- Origin: Baltimore, Maryland, US
- Genres: a cappella
- Years active: 1993–2021
- Website: www.prideofbaltimorechorus.com

= Pride of Baltimore Chorus =

All-female a cappella chorus in Maryland

The Pride of Baltimore Chorus was an all-female, a cappella chorus based in metropolitan Baltimore, Maryland. Founded in the early 1990s, the chorus once boasted over 110 members hailing from 5 different states: Maryland, Virginia, New Jersey, Pennsylvania, and Delaware. They were a chapter of Sweet Adelines International, the world's largest women's singing organization.

==History==
The Pride of Baltimore chorus ("POB") was chartered to provide a forum for women from all walks of life who wished to sing and perform at the highest possible level. A focus on outstanding singing, above all else, had been a hallmark of the chorus since its inception.

POB competed in their first regional competition in the Spring of 1994 with only twenty women on stage. By 1996 they had 38 singers and placed third in their Regional competition. They also took first place in the first ever Sweet Adelines International Small Chorus Festival, held in St. Louis, Missouri.

From this victory, they returned to Regional competition in the spring of 1997 with 47 singers, moving up to second place.
In the spring of 1998, POB won their first Regional competition, with 55 women on stage. This qualified them for their first international contest, held in Atlanta, Georgia in the fall of 1999. Their goal in Atlanta was to win a spot among the top ten choruses in the world. With 68 women on stage, they succeeded in meeting their goal. They were the smallest chorus in the top ten and exceeded everyone's expectations by winning sixth place.
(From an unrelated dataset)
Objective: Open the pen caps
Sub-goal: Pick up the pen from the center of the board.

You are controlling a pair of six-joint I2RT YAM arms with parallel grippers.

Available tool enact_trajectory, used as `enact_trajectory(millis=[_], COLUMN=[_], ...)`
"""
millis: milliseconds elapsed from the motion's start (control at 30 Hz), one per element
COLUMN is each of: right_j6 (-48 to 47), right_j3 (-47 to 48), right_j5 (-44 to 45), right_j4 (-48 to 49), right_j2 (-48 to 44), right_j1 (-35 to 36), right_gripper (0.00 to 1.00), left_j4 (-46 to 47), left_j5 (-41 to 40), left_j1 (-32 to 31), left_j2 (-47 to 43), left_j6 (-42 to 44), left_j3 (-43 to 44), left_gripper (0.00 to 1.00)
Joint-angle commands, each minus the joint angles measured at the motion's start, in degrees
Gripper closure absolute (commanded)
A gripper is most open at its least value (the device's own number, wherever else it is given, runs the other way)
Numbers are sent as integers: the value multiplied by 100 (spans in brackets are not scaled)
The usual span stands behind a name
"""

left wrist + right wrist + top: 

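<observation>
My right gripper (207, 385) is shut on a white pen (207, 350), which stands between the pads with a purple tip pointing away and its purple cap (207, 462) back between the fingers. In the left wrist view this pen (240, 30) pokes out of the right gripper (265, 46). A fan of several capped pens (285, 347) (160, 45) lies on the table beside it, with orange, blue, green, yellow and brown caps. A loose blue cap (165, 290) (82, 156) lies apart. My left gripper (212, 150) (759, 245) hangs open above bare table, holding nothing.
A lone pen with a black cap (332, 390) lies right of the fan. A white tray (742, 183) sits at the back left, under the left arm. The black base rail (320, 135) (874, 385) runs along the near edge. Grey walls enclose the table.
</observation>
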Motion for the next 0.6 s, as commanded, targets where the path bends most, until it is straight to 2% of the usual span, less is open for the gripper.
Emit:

After again winning Regionals in 2000, they traveled to Portland, Oregon in October 2001 for their second international chorus contest. Hoping to break into the top five, they placed third, winning a bronze medal in the contest with 77 women on stage.

Their third International contest came in the fall of 2003, in Phoenix, Arizona. With 99 women on stage, they upset the 3-time international champion The Rich-Tone Chorus to take a silver medal. Their next international competition was in Detroit, Michigan in the fall of 2005, where they repeated as silver medalists and placed first in the semifinal round with 115 women on stage.

After the Detroit International, the chorus's Master Director Janet Ashford was diagnosed with pancreatic cancer and needed to undergo treatment as soon as possible. This meant that the chorus would be without a director for an unspecified period of time. As the 2007 contest drew near, it became apparent that Ashford would be unable to travel to the International contest in Calgary, Alberta, and another director would need to fill the rather large shoes she left. Jim Arns, director of the four-time international champion Melodeers Chorus willingly stepped in and took 109 women to the Calgary contest. There they won a silver medal, their third silver medal in international competition.

Though Ashford won some battles against her illness, the cancer returned and she died on 9 January 2009. This was a difficult time for the chorus but they pulled together, determined to continue Janet Ashford's legacy.

The chorus began a search for a new director in April 2009. In July 2009, the Pride of Baltimore announced that its new director was Joe Cerutti, who also directs the Alexandria Harmonizers chorus of the Barbershop Harmony Society. Under his tutelage, the chorus continued to compete at the international level, placing 12th in 2011, 16th in 2013, and 12th in 2015. Cerutti stepped down in 2017, and the chorus selected Lynda Keever as their new music director. Keever stepped down in 2018 and was replaced by their final director, Tyler Horton.

==Subsequent activities==
After Ashford's untimely death, the Pride of Baltimore Chorus continued performing in shows and after sitting out for a time, returned to the competition stage, competing in the Sweet Adelines International Competition in Houston, Texas on October 20, 2011, placing 12th. This was the first time in chapter history the chorus did not qualify for the chorus finals round at an international competition.

On November 6, 2013, the chorus competed in the Sweet Adelines International chorus semifinals once again, in Honolulu, Hawaii, and placed 16th.

On October 8, 2015, the chorus once again competed in the Sweet Adelines International chorus semifinals, in Las Vegas, NV and placed 12th.

The chorus performed throughout the mid-Atlantic region, presenting a variety of music: Broadway show tunes, classical ballads, and contemporary, popular songs — all arranged in the "barbershop style".

After several years of declining membership, compounded by the COVID-19 pandemic, the Pride of Baltimore Chorus dissolved its charter in 2021, turning the chapter's remaining funds into a scholarship fund for young singers.